Park Y S, Lee S H, Lim C K, Choi H W, An J H, Park C W, Lee H S, Lee J S, Seo J T
Laboratory of Reproductive Medicine, Cheil General Hospital & Women's Healthcare Center, Dankook University College of Medicine, Seoul, Korea.
Division of Developmental Biology and Physiology, School of Biosciences and Chemistry, Sungshin Women's University, Seoul, Korea.
Andrologia. 2018 Mar;50(2). doi: 10.1111/and.12864. Epub 2017 Jul 13.
This study was performed to evaluate the independent influence of paternal age affecting embryo development and pregnancy using testicular sperm extraction (TESE)-intracytoplasmic sperm injection (ICSI) in obstructive azoospermia (OA) and nonobstructive azoospermia (NOA).
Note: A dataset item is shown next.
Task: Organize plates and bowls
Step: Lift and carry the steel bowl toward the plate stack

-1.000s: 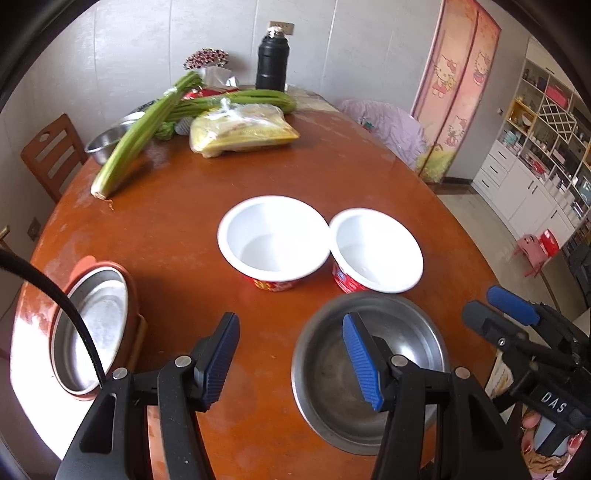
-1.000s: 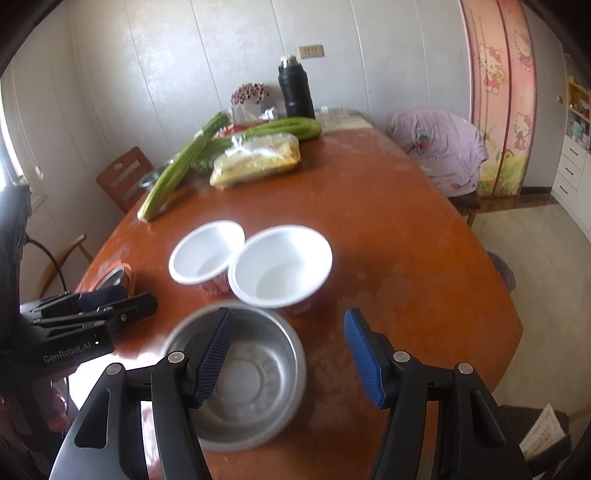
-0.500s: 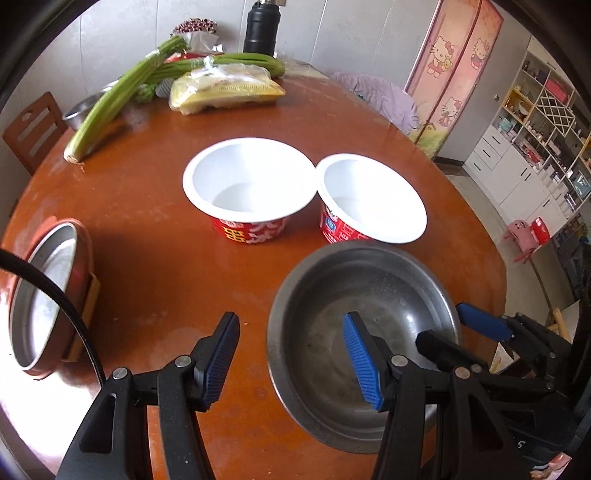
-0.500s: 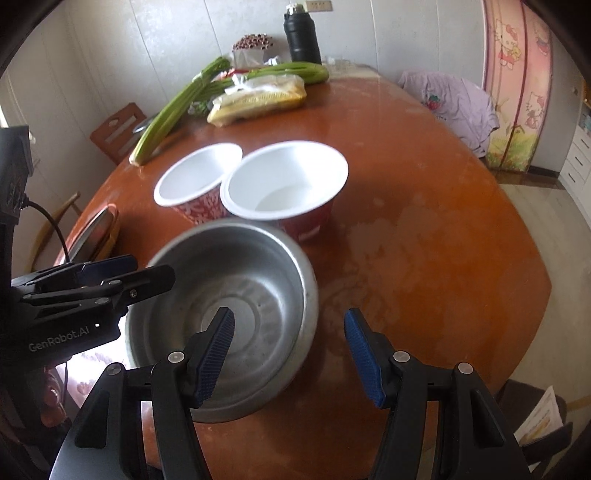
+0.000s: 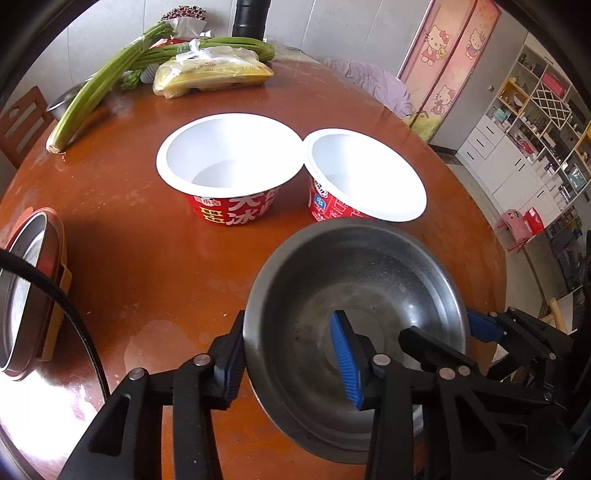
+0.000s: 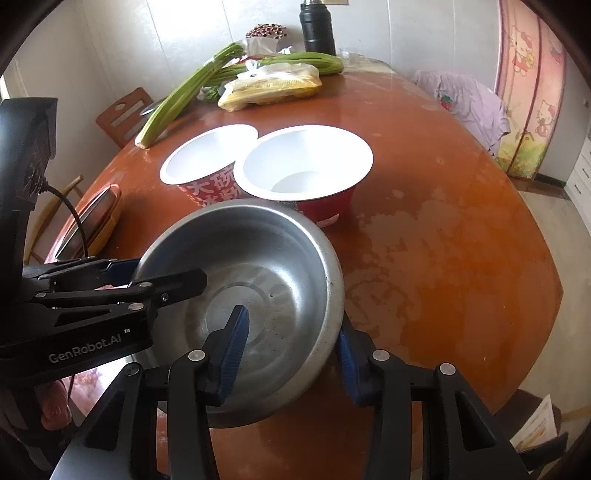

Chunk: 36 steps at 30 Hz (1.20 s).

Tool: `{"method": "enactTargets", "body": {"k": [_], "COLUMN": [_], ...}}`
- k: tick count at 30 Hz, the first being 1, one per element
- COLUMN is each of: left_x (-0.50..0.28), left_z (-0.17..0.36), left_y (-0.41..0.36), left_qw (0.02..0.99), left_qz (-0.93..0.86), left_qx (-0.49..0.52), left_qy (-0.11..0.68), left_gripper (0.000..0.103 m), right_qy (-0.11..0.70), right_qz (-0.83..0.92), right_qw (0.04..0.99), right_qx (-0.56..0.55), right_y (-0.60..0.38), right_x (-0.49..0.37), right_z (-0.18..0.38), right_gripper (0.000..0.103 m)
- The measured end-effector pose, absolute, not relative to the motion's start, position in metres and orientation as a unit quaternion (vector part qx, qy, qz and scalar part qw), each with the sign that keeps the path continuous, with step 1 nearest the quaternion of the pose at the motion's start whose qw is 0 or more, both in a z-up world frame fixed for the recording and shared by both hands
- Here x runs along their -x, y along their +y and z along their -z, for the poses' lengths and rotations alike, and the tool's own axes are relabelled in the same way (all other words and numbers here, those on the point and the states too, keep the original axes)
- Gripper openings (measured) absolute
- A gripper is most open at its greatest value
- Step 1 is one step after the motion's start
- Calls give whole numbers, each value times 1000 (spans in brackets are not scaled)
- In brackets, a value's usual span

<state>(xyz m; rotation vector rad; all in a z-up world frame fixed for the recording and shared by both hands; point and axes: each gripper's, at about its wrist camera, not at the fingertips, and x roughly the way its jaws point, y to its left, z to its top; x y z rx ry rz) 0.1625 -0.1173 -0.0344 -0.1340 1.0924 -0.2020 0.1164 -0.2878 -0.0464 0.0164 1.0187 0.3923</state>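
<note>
Celery stalks [image 5: 99,88], bagged noodles [image 5: 210,74] and black flask [image 6: 317,27] at table's [image 6: 443,221] far end.

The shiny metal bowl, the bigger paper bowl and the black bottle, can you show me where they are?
metal bowl [image 6: 258,258]: right wrist view, inner wall.
bigger paper bowl [image 5: 229,155]: left wrist view, white inside.
black bottle [image 6: 317,27]: right wrist view, body.

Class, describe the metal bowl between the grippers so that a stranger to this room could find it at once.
Start at the round reddish-brown table and come to its near edge, in front of two white-lined red paper bowls. There sits the steel bowl, with the left gripper and right gripper each straddling its rim. It alone is bare grey metal, wider and shallower than the paper ones.
</note>
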Motion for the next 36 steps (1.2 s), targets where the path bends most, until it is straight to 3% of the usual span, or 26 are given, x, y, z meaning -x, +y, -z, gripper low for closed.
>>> {"method": "enactTargets", "body": {"k": [19, 36], "left_x": [-135, -118], "left_z": [8, 22], "left_y": [-81, -46], "left_qw": [862, 859], "left_qz": [71, 47], "left_qx": [80, 95], "left_qy": [495, 501], "left_gripper": [42, 42], "right_qy": [461, 470], "right_qz": [-222, -245], "right_qw": [859, 848], "right_qx": [2, 28], "right_y": [-260, -215], "right_x": [-97, -88], "right_z": [19, 29], "right_gripper": [48, 49]}}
Paternal patients were divided into the following groups: ≤30 years, 31-35 years, 36-40 years, 41-45 years and ≥46 years. There were no differences in the rates of fertilisation or embryo quality according to paternal and maternal age. However, clinical pregnancy and implantation rates were significantly lower between those ≥46 years of paternal age compared with other age groups. Fertilisation rate was higher in the OA than the NOA, while embryo quality, pregnancy and delivery results were similar. Clinical pregnancy and implantation rates were significantly lower for patients ≥46 years of paternal age compared with younger age groups. In conclusion, fertilisation using TESE in azoospermia was not affected by the independent influence of paternal age; however, as maternal age increased concomitantly with paternal age, rates of pregnancy and delivery differed between those with paternal age <41 years and ≥46 years. Therefore, paternal age ≥46 years old should be considered when applying TESE-ICSI in cases of azoospermia, and patients should be advised of the associated low pregnancy rates.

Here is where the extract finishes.